• _Material provided_:
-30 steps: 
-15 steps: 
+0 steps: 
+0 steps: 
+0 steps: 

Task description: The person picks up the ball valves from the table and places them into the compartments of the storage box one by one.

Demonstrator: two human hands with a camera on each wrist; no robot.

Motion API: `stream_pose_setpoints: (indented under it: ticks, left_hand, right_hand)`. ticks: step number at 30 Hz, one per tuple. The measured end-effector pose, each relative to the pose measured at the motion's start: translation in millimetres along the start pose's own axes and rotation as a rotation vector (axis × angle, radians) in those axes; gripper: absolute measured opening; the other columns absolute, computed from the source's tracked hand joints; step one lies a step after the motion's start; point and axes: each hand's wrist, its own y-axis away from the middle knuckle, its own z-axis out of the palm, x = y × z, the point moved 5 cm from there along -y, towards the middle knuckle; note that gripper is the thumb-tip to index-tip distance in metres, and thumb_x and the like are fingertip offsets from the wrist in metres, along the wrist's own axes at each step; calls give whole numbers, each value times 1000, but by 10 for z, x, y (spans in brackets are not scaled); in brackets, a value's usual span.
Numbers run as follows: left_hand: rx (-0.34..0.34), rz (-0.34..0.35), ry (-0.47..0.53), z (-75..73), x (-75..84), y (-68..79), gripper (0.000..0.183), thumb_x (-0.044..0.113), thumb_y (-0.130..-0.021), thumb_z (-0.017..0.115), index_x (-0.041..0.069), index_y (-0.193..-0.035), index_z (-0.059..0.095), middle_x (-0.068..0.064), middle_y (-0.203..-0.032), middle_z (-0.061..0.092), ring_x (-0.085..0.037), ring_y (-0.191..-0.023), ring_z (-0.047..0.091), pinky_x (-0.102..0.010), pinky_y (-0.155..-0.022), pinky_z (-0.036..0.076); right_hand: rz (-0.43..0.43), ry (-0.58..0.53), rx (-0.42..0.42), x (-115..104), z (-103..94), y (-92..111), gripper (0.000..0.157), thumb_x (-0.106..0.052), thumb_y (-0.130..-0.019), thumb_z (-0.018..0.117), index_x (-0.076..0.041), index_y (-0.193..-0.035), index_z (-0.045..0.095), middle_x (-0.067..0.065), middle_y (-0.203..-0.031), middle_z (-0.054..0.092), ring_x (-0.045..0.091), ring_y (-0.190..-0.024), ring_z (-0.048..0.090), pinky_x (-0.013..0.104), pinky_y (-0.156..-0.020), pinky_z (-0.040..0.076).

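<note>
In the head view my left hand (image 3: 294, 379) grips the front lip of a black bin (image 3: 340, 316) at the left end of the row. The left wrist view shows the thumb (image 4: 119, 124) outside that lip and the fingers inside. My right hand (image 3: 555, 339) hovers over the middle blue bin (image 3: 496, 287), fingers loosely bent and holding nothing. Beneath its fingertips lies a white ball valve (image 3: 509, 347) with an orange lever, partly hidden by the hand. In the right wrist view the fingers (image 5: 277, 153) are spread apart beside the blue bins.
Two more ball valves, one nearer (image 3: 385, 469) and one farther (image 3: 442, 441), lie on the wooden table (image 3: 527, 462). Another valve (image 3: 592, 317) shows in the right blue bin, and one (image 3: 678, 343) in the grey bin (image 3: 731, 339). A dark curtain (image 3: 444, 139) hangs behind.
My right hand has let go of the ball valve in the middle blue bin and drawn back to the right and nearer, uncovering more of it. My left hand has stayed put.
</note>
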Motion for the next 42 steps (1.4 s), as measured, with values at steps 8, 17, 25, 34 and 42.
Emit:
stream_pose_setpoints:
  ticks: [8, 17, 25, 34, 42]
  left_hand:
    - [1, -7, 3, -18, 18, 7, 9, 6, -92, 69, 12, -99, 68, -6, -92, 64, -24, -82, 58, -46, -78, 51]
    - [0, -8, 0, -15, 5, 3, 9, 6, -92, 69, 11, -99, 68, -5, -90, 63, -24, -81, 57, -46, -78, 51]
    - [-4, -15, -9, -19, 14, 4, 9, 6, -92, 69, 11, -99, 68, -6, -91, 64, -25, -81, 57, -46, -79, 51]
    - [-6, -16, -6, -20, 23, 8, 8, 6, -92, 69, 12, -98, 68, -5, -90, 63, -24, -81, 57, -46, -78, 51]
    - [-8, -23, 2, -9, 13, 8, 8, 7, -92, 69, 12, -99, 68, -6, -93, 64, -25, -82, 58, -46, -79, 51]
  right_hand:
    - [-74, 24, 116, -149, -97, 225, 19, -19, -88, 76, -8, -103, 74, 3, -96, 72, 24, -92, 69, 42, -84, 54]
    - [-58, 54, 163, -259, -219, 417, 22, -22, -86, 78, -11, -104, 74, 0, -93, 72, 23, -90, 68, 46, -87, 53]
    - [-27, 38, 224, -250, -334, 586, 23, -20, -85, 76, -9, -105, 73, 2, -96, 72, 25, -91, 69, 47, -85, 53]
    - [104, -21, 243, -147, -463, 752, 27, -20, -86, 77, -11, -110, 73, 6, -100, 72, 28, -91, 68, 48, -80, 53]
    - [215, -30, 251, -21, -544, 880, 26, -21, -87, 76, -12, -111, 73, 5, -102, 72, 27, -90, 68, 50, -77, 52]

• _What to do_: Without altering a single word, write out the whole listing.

• _Solution_:
-30 steps: 
-15 steps: 
+0 steps: 
+0 steps: 
+0 steps: 

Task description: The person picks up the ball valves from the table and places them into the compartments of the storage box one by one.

Demonstrator: two human hands with a camera on each wrist; no robot.

Motion API: `stream_pose_setpoints: (indented under it: ticks, left_hand, right_hand)`. ticks: step number at 30 Hz, one per tuple. The measured end-effector pose, each relative to the pose measured at the motion's start: translation in millimetres along the start pose's own axes and rotation as a rotation vector (axis × angle, radians) in those axes; gripper: absolute measured opening; the other columns absolute, computed from the source's tracked hand joints; step one lies a step after the motion's start; point and axes: each hand's wrist, its own y-axis away from the middle knuckle, its own z-axis out of the palm, x = y × z, the point moved 5 cm from there along -y, towards the middle knuckle; note that gripper is the thumb-tip to index-tip distance in metres, and thumb_x and the like are fingertip offsets from the wrist in metres, along the wrist's own axes at each step; calls give whole numbers, each value times 1000, but by 10 for z, x, y (spans in brackets are not scaled); in brackets, a value's usual span.
Numbers run as follows: left_hand: rx (-0.34..0.34), rz (-0.34..0.35), ry (-0.47..0.53), z (-75..73), x (-75..84), y (-68..79), gripper (0.000..0.183), thumb_x (-0.044..0.113), thumb_y (-0.130..-0.021), thumb_z (-0.017..0.115), index_x (-0.041..0.069), index_y (-0.193..-0.035), index_z (-0.059..0.095), middle_x (-0.068..0.064), middle_y (-0.203..-0.032), middle_z (-0.061..0.092), ring_x (-0.085..0.037), ring_y (-0.191..-0.023), ring_z (-0.047..0.091), pinky_x (-0.102..0.010), pinky_y (-0.155..-0.022), pinky_z (-0.036..0.076); right_hand: rz (-0.43..0.43), ry (-0.58..0.53), rx (-0.42..0.42), x (-115..104), z (-103..94), y (-92..111), gripper (0.000..0.157), thumb_x (-0.106..0.052), thumb_y (-0.130..-0.019), thumb_z (-0.018..0.117), index_x (-0.076..0.041), index_y (-0.193..-0.035), index_z (-0.045..0.095), middle_x (-0.067..0.065), middle_y (-0.203..-0.031), middle_z (-0.054..0.092), ring_x (-0.045..0.091), ring_y (-0.190..-0.024), ring_z (-0.048..0.090), pinky_x (-0.013..0.104), pinky_y (-0.156..-0.020), pinky_z (-0.040..0.076).

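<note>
In the head view my left hand (image 3: 294, 379) grips the front lip of a black bin (image 3: 340, 316) at the left end of the row. The left wrist view shows the thumb (image 4: 119, 124) outside that lip and the fingers inside. My right hand (image 3: 555, 339) hovers over the middle blue bin (image 3: 496, 287), fingers loosely bent and holding nothing. Beneath its fingertips lies a white ball valve (image 3: 509, 347) with an orange lever, partly hidden by the hand. In the right wrist view the fingers (image 5: 277, 153) are spread apart beside the blue bins.
Two more ball valves, one nearer (image 3: 385, 469) and one farther (image 3: 442, 441), lie on the wooden table (image 3: 527, 462). Another valve (image 3: 592, 317) shows in the right blue bin, and one (image 3: 678, 343) in the grey bin (image 3: 731, 339). A dark curtain (image 3: 444, 139) hangs behind.
My right hand has let go of the ball valve in the middle blue bin and drawn back to the right and nearer, uncovering more of it. My left hand has stayed put.
</note>
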Motion for the next 42 steps (1.4 s), as measured, with values at steps 8, 17, 25, 34 and 42.
Emit:
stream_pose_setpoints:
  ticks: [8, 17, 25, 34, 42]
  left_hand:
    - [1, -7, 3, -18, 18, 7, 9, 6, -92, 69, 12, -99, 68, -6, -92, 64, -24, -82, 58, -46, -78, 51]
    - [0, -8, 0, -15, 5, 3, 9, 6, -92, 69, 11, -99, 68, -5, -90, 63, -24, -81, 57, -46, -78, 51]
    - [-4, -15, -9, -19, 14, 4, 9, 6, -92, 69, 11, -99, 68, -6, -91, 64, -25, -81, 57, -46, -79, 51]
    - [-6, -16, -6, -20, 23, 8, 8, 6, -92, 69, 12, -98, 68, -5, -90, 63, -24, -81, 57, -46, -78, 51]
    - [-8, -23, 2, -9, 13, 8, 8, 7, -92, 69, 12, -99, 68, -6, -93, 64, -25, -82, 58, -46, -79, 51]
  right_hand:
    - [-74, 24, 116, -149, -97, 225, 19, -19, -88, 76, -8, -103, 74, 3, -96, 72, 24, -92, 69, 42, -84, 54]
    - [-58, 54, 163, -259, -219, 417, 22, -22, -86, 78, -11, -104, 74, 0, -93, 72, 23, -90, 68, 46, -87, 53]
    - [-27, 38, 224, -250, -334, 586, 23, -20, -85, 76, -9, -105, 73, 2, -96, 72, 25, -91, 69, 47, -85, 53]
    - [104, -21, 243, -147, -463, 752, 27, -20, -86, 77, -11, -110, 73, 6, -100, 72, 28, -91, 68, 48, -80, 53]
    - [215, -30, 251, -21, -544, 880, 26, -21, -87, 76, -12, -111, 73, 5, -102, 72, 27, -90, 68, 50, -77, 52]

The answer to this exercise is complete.